§ **WORK TASK**: Begin at the line containing "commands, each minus" in the data below and go on through the line containing "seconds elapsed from", repeating each line exactly; include both ends and no other line.
• • • •
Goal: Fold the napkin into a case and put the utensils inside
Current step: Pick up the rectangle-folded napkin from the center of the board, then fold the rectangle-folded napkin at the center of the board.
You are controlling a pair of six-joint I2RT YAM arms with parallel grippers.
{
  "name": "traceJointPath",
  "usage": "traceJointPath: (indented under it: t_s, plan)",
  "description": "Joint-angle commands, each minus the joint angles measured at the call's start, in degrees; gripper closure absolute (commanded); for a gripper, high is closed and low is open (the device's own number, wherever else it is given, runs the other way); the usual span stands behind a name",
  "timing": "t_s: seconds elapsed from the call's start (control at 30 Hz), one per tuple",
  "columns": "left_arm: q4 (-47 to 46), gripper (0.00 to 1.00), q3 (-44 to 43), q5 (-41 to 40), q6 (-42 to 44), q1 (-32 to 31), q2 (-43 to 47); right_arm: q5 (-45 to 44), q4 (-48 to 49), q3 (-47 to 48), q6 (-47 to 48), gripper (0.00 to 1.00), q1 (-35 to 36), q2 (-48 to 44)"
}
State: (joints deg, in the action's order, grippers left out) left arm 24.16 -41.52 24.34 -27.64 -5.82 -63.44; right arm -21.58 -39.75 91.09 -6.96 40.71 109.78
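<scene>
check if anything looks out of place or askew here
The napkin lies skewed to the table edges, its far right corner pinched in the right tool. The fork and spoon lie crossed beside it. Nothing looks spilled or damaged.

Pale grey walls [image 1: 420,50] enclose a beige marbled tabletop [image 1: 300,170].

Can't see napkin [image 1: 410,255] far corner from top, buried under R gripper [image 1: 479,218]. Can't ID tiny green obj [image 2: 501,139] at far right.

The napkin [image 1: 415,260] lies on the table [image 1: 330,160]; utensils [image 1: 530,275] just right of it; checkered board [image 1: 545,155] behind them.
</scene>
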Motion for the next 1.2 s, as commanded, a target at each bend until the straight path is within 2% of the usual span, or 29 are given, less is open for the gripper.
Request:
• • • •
§ **ANSWER SPACE**:
  "description": "Joint-angle commands, each minus the joint angles measured at the call's start, in degrees; gripper closure absolute (commanded); for a gripper, high is closed and low is open (the device's own number, wherever else it is given, runs the other way); the usual span stands behind a name",
  "timing": "t_s: seconds elapsed from the call's start (control at 30 Hz), one per tuple",

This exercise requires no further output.